Il pellegrinaggio a Betlemme durante il secondo anno di vita publica, compiuto da Gesù con la Madre, il gruppo apostolico e le discepole (L’Evangelo, Cap. 207), rivela le straordinarie conoscenze della Valtorta: sulla via dalla tomba di Rachele alla Grotta della Natività i pellegrini passano davanti alle “macerie della torre di Davide”. Si tratta dei resti del palazzo fatto costruire da re Davide a Betlemme che cadde in rovina dopo l’esilio babilonese. Johann Nepomuk Sepp (1853-1862) ritiene che la stessa Grotta della Natività fosse parte delle rovine di tale palazzo. Per giungere alla Grotta, i pellegrini valicano un piccolo rio su una tavola che fa da ponte: il ruscello Oued El Djemel, ancora rilevabile sulle carte fino al 1860 e oggi scomparso. Dopo che Maria ha rievocato con parole commoventi la Nascita del Figlio, domanda a Gesù dove potranno mangiare, ed Egli risponde: “A Jala. È vicino”. Il villaggio citato è effettivamente a 3 km dalla Grotta e si chiama oggi Beit Jala.
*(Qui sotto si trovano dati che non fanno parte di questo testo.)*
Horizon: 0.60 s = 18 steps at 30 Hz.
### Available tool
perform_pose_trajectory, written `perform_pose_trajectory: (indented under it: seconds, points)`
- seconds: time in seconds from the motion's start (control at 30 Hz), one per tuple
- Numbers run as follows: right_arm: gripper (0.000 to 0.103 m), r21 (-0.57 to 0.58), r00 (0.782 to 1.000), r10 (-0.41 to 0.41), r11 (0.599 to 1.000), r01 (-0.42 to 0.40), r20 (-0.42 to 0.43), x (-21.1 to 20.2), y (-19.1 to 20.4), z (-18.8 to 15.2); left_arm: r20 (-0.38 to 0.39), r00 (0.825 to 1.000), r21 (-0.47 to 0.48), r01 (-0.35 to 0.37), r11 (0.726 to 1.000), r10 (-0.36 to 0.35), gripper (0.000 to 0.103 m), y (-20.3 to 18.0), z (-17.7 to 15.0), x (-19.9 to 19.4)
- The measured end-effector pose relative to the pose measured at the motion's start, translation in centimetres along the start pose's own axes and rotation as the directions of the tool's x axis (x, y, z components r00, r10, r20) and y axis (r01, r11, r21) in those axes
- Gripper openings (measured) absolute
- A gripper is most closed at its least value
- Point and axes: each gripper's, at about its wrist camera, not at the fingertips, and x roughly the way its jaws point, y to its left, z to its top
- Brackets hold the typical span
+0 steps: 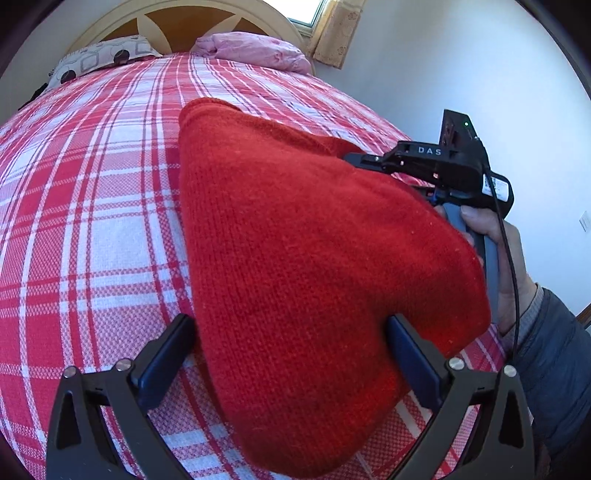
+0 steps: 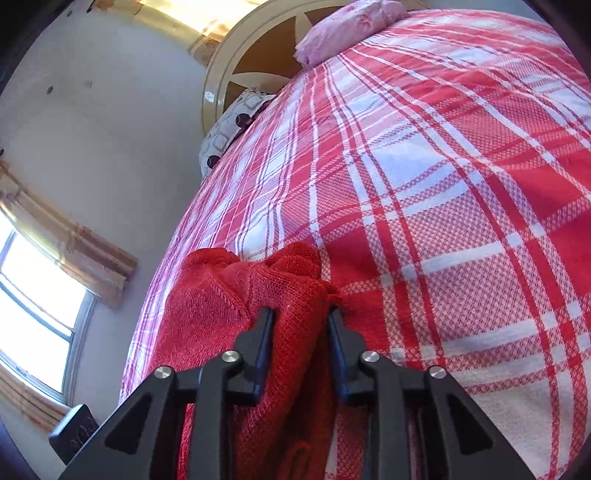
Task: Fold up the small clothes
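**Red knit garment held over the plaid bed**

A red knitted garment [image 1: 314, 258] hangs draped above a bed covered with a red-and-white plaid bedspread [image 1: 92, 206]. In the left wrist view the fabric fills the space between the fingers of the left gripper [image 1: 291, 350], whose jaws stand wide apart on either side of the cloth; the pads are not pressed together, so this claw is released, with the knit lying across the gap.

The right gripper [image 2: 301, 332] has a bunched fold of the same garment [image 2: 288, 295] between its fingers, which sit close together and squeeze the fabric: it is grasping the cloth. Seen from the left wrist camera, the right gripper [image 1: 424, 162] reaches into the garment's far edge, and the person's right hand [image 1: 491, 243] wraps its handle.

At the head of the bed lie a pink pillow [image 1: 255, 48] and a patterned pillow [image 1: 99, 59], against a rounded headboard [image 1: 177, 22]. A curtained window [image 2: 33, 295] shows in the right wrist view.
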Motion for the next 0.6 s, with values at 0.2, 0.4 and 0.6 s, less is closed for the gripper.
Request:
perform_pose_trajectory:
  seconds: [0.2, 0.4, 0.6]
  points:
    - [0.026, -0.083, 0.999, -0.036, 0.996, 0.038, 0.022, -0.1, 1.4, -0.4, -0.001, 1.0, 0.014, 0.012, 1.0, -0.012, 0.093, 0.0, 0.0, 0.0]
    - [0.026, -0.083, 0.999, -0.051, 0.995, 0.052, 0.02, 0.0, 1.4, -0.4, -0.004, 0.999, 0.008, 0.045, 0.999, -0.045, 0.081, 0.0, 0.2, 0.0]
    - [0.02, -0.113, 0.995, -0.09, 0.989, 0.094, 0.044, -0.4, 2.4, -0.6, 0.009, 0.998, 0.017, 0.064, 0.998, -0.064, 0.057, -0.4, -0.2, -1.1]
Si tratta di un luogo non menzionato neppure in tutta la Bibbia ed è umanamente inspiegabile come la veggente abbia potuto conoscerlo.

Nella costa di Ascalona la veggente descrive una baia oggi scomparsa (Cap. 218.1): “Una bella città marittima è a due buoni chilometri di distanza, stesa lungo la riva sulla scogliera semilunata (…)”. Oggi quella costa è sabbiosa e rettilinea, ma che in passato vi fosse una baia è storicamente accertato (Maspero 1903).
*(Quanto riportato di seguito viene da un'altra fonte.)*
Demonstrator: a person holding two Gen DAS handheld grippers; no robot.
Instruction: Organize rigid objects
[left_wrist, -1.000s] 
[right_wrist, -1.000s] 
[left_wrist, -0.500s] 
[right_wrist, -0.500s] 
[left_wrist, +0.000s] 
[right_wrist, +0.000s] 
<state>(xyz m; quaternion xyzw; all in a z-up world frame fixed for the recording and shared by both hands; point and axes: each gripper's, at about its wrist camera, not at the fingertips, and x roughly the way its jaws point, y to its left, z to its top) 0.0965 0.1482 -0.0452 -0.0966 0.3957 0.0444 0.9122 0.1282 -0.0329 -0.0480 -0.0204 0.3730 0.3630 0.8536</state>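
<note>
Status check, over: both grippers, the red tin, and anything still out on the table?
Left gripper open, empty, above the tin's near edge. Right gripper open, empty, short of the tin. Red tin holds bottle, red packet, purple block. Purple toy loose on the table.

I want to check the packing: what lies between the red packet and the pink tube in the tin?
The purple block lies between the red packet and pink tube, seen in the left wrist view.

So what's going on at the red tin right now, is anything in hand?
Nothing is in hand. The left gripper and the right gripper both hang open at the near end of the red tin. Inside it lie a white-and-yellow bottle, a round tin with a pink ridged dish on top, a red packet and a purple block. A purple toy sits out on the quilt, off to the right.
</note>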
L’antica Jabnia, a nord della moderna Javne, aveva originariamente un suo porto omonimo sul mare, con il quale era collegata anche per via fluviale dal fiume Sorek, collegamento che venne meno con lo spostamento del letto del fiume verso nord nel suo ultimo tratto attraverso la pianura filistea (Capp. 222.1, v. Hopfen 2014, pp. 68-69).

Gesù parla della foresta pietrificata che ha visto in Egitto da bambino (Cap. 248.13-14, corsivo nel testo); e in effetti ve n’è una 17 km a sud-est di Matarea, luogo di esilio della Sacra Famiglia:

Potrei paragonare molta parte di Israele alle foreste pietrificate che si vedono sparse per la valle del Nilo e nel deserto egiziano (…)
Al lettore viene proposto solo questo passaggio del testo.